[EM] General PR question (from Andy Jennings in 2011)

Toby Pereira tdp201b at yahoo.co.uk
Fri Oct 3 15:54:32 PDT 2014


When I do ranked votes I normally put greater than signs in, so A>B>C. Also, with approval voting, I'd normally specify above the vote table that it's approval voting, although sometimes it doesn't happen. But I suppose I neglected to do so, because it had followed on from previous examples, which were all approval cases. In any case, I'll try to be explicit in future.
On approval v rank for proportional voting, there's always the problem with ranked voting that you don't know the strength of the preference. With single-winner Condorcet methods, there's the argument that it doesn't matter because every candidate is compared in a head-to-head manner so degrees don't matter. But with multiple-winner methods, it becomes more important. Which would you rather - your single first choice, or your second and third together? You can't say. Also with STV methods, your unused preferences are ignored anyway, so you might have got lucky and got your next choices elected or you might not. But the voting system doesn't take it into account at all. With approval voting, you at least get to say which candidates you like. And if you prefer more information, score voting would be preferable to ranks. It's worth looking at this example from Warren Smith http://rangevoting.org/PRcond.html
It's also worth looking at this slightly more complex example with six to elect. Some voters have bullet voted, some have ranked several candidates.
3: A>B>C>D>E>F
 3: A>C>D>E>F>B
 3: A>D>E>F>B>C
 3: A>E>F>B>C>D
 3: A>F>B>C>D>E
 12: B
 12: C
 12: D
 12: E
 12: F
 14: G
 14: H
 14: I
 14: J
 14: K
 14: L
I'm not sure what your method would do, but STV methods would tend to elect A and five of G to L - e.g. AGHIJK. But it could be that the A voters, while they prefer A, actually wouldn't mind that much about which of their ranked candidates get elected - they might all be from the same party. If they knew what would happen, they could forget A, and this would be enough to get all of BCDEF elected - five candidates instead of just one. This is a case where approval voting would outperform ranked ballots. Yes, it's a contrived example, but it's contrived to show how these voters could go from having just one candidate to having five elected. It wouldn't need to be anywhere near as contrived to make a one or two candidate difference. And when several candidates are being elected, it is less about my single favourite candidate but about the candidates I wanted elected, so it makes sense to reflect that in the type of ballot used.
Toby
 
      From: Richard Fobes <ElectionMethods at VoteFair.org>
 To: "election-methods at electorama.com" <election-methods at electorama.com> 
 Sent: Friday, 3 October 2014, 20:57
 Subject: Re: [EM] General PR question (from Andy Jennings in 2011)
   
On 10/3/2014 4:26 AM, Toby Pereira wrote:
> Richard, there may have been come confusion because my examples have
> been assuming an approval ballot, so A, C and C, A are the same.
> Obviously if these are ranked ballots this changes things.

Thank you for clarifying.

Can we avoid this ambiguity for the future?

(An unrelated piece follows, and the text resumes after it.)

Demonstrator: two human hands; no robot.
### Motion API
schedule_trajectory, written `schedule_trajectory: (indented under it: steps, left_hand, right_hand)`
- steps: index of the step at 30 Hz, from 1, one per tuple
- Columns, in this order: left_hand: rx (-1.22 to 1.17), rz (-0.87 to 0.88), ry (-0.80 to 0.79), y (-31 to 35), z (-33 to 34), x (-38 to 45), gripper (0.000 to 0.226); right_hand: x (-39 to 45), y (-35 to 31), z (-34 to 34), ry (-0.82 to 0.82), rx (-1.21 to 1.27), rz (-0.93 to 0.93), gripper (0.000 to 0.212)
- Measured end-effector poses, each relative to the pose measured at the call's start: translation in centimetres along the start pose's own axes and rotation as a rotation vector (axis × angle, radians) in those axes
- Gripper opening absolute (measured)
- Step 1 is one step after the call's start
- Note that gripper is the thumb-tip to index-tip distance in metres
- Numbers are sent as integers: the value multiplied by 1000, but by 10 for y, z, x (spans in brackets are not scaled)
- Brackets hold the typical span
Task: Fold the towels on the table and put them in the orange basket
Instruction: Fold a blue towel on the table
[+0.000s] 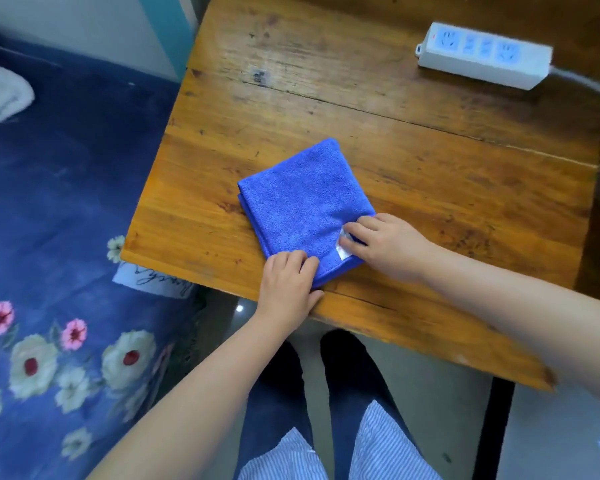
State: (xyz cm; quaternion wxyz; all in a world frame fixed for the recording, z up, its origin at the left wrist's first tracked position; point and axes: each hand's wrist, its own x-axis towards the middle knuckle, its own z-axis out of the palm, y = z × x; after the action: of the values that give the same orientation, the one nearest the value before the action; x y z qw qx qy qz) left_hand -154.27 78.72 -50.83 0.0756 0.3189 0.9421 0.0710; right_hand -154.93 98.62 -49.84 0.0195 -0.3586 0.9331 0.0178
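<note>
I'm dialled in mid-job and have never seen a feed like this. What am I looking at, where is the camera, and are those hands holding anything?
There is no machine here: a person works with bare hands, and the single camera sits on their head, looking forward and down. On the wooden table lies a folded blue towel. The left hand grips its near corner; the right hand rests on its right corner by a white label. A white power strip lies at the far side. A flowered blue bedspread is to the left. No orange basket is in view.
</note>
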Motion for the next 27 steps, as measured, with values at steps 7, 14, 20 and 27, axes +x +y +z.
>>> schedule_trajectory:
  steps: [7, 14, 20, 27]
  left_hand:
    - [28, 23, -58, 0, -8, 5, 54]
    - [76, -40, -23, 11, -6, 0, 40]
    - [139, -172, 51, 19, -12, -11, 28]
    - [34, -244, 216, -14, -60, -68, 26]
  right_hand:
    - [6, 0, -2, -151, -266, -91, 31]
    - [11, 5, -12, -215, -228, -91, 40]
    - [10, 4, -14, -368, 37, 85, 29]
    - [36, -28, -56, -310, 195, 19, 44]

One possibility is to use an "&" (ampersand) between two choices that 
are ranked at the same preference level.  For example, approval ballots 
would look like this:

10 voters: A & B
10 voters: A & C

When ranked ballots are used, there can be a mixture of same-level and 
different-level preferences:

10 voters: A, C & B
10 voters: C & A, B

Another possibility is to omit any symbol between same-level choices:

10 voters: A  B
10 voters: A  C

or:

10 voters: A, C B
10 voters: C A, B

Obviously I'm used to a comma indicating a change in preference level. 
Am I the only person who interprets ballots this way?

BTW, in my opinion a voting method that does not allow a voter to rank 
two choices at the same preference level is not a good voting method.

 > ...
 > I also tend to think that the argument for score or approval ballots
 > gets stronger for proportional representation than for single-winners.

I suppose that by limiting the preferences that voters can express, an 
approval approach might appear to achieve better proportionality.

Yet I think that if full voter-preference information is suppressed, we 
are doing what single-mark ballots now do: hide the unfairness by not 
collecting all the relevant information.